DATA TO EXAMINE

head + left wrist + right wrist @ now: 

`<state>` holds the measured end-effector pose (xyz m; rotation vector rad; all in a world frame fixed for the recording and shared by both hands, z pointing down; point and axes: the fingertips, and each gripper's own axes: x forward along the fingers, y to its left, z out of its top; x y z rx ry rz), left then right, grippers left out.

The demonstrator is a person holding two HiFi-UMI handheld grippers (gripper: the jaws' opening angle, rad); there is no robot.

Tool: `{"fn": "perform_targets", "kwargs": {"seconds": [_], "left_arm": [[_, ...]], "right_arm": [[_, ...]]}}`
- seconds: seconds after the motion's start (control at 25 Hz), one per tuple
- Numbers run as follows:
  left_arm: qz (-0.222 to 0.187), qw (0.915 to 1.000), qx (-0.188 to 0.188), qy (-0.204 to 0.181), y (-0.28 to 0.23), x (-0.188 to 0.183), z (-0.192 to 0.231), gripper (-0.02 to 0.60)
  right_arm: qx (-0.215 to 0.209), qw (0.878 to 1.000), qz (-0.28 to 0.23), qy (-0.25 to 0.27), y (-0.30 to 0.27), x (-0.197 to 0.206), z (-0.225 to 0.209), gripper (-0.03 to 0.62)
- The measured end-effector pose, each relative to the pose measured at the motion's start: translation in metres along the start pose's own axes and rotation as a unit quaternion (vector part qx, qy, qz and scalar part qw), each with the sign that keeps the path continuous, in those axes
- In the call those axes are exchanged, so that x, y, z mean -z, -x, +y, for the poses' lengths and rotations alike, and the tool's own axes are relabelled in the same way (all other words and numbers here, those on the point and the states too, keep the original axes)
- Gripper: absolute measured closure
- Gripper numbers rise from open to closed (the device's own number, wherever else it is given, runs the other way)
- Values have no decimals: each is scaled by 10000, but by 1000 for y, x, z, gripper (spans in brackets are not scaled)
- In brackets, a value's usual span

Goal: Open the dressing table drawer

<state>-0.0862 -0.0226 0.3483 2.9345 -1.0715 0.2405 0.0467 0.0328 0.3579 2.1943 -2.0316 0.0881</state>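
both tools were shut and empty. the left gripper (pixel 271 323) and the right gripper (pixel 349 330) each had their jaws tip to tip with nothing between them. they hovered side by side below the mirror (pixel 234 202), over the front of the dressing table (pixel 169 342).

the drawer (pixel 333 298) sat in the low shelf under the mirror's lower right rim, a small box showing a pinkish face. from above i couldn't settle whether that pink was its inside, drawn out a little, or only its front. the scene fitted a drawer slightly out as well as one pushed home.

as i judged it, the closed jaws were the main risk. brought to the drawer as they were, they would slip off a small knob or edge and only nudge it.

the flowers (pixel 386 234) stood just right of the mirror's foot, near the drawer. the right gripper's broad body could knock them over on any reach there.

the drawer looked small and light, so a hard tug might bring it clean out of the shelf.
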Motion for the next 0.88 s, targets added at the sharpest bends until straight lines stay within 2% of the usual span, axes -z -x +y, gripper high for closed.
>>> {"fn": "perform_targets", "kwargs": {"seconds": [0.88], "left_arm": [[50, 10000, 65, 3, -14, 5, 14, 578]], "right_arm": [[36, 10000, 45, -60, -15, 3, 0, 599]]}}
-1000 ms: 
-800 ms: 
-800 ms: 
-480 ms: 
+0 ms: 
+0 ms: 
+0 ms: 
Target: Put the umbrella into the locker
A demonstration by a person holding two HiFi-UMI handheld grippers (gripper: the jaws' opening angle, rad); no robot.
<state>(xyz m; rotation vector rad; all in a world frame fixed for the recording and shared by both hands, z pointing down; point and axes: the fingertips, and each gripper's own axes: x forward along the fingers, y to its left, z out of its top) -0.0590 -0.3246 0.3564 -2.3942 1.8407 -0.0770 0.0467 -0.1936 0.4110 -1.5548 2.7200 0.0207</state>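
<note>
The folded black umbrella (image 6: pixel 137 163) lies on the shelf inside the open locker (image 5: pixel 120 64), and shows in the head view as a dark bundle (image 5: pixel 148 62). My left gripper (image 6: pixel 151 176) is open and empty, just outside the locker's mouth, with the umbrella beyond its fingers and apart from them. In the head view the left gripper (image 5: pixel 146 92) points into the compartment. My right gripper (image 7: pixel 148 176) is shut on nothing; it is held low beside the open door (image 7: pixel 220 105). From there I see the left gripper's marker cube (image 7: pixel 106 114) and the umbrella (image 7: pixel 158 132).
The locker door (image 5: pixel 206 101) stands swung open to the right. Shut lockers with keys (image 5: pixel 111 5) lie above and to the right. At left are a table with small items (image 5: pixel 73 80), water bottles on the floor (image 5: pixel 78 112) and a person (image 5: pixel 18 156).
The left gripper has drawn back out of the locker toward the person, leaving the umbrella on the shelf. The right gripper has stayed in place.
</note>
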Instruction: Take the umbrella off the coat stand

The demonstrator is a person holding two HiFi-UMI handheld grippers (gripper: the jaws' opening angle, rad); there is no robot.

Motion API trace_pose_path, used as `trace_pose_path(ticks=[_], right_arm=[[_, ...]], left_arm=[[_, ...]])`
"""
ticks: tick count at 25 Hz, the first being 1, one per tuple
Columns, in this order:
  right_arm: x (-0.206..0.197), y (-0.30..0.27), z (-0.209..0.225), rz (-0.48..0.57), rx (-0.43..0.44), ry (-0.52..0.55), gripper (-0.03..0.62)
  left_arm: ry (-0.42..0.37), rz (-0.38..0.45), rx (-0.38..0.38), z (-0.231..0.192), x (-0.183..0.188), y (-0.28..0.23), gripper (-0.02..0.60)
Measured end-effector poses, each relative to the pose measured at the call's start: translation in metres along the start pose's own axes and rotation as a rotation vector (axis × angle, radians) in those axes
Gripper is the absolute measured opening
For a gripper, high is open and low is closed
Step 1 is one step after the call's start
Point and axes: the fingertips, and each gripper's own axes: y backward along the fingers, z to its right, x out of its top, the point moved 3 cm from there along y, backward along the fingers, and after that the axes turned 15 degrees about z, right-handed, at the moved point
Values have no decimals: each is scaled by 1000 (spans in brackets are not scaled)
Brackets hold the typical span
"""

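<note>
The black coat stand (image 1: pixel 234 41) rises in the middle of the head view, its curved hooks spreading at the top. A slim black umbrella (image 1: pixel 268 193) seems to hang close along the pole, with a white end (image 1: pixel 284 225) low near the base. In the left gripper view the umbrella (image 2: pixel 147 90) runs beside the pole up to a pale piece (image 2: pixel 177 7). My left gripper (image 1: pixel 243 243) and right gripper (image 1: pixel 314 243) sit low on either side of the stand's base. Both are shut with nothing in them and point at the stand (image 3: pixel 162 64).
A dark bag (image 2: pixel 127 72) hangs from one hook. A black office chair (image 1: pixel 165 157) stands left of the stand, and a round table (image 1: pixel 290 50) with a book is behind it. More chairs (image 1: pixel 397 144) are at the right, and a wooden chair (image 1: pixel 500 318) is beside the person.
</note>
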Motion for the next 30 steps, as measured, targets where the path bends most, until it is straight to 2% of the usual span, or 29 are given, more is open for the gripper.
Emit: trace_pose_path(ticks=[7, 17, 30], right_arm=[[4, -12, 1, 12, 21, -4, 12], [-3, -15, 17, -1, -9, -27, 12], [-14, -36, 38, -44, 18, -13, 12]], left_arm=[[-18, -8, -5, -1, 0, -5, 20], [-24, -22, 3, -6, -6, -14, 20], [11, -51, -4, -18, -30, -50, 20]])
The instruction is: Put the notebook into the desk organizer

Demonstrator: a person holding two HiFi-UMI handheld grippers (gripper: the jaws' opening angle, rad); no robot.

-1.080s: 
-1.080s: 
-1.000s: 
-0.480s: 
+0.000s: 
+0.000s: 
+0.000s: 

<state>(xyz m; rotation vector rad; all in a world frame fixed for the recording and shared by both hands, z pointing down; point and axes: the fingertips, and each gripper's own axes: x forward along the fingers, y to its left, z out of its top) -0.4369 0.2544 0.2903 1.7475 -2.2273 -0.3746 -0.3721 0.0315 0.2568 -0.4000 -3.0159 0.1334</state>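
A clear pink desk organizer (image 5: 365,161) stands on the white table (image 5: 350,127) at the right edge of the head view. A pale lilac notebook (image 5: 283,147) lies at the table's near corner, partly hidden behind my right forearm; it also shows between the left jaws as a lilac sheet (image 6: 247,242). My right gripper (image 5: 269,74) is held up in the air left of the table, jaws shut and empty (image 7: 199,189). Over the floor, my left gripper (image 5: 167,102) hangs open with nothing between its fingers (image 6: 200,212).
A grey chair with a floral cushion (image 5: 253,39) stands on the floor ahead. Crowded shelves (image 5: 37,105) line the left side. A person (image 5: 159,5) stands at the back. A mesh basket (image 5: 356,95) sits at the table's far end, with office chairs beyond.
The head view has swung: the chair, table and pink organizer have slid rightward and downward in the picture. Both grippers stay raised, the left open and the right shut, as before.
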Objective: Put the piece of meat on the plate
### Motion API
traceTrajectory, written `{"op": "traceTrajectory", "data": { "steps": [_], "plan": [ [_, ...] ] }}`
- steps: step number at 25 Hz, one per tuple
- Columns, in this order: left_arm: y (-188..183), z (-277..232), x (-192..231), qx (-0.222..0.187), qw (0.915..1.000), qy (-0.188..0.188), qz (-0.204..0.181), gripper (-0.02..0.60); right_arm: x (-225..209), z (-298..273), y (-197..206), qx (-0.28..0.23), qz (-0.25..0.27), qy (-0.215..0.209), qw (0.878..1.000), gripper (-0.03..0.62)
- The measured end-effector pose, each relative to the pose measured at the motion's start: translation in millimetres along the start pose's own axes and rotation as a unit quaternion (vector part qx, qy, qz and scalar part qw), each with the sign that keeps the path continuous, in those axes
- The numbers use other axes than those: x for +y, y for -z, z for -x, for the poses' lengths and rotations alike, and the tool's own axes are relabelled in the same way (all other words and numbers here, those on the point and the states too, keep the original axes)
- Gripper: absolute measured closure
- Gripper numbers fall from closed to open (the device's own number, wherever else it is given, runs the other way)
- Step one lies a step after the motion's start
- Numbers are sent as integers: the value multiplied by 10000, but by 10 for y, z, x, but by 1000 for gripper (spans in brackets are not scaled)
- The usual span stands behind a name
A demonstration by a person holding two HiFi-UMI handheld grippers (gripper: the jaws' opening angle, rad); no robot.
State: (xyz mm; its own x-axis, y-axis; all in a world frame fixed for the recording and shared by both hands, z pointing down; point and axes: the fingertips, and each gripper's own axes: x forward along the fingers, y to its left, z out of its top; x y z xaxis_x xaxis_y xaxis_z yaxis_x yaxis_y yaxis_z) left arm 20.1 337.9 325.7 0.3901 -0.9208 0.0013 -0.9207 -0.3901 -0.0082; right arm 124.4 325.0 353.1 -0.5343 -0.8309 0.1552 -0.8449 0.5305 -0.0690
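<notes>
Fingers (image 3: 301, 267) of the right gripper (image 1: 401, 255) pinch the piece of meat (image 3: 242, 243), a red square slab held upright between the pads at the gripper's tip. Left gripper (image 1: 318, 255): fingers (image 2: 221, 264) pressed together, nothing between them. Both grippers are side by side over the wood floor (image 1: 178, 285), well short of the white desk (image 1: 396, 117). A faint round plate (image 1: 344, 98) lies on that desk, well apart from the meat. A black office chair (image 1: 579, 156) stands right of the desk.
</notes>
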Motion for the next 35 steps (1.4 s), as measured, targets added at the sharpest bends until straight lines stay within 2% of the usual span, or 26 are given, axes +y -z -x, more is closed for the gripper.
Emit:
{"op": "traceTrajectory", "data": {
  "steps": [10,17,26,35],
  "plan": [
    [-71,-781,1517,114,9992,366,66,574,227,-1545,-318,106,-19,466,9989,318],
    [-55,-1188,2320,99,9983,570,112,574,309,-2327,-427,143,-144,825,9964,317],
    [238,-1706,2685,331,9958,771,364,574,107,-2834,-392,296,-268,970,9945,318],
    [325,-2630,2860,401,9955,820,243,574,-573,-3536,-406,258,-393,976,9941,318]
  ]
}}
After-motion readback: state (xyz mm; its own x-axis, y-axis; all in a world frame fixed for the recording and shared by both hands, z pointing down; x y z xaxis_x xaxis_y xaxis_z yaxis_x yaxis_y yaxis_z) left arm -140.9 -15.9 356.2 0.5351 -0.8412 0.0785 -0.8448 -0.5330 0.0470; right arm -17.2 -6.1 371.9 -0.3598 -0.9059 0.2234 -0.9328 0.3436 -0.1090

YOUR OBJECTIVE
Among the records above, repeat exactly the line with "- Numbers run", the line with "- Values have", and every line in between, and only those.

SOLUTION TO THIS EXERCISE
- Numbers run as follows:
  left_arm: qz (-0.222 to 0.187), qw (0.915 to 1.000), qx (-0.188 to 0.188), qy (-0.204 to 0.181), y (-0.28 to 0.23), x (-0.188 to 0.183), z (-0.192 to 0.231), gripper (-0.02 to 0.60)
  right_arm: qx (-0.215 to 0.209), qw (0.878 to 1.000), qz (-0.28 to 0.23), qy (-0.25 to 0.27), y (-0.30 to 0.27), x (-0.197 to 0.206), z (-0.225 to 0.209), gripper (-0.03 to 0.62)
- The measured end-effector pose, each relative to the pose measured at the motion's start: translation in metres along the start pose's own axes and rotation as a unit quaternion (vector part qx, qy, qz and scalar part qw), each with the sign that keeps the path continuous, in those axes
- In the call those axes are exchanged, so that x, y, z mean -z, -x, +y, for the poses' lengths and rotations alike, and the tool's own axes are relabelled in the same way (all other words and numbers here, those on the point and the states too, keep the original axes)
- Gripper: absolute measured closure
- Gripper numbers rise from open to closed (the device's own number, wherever else it is given, runs the other way)
- Values have no decimals: each is scaled by 10000, but by 1000 for y, x, z, gripper (spans in brackets are not scaled)

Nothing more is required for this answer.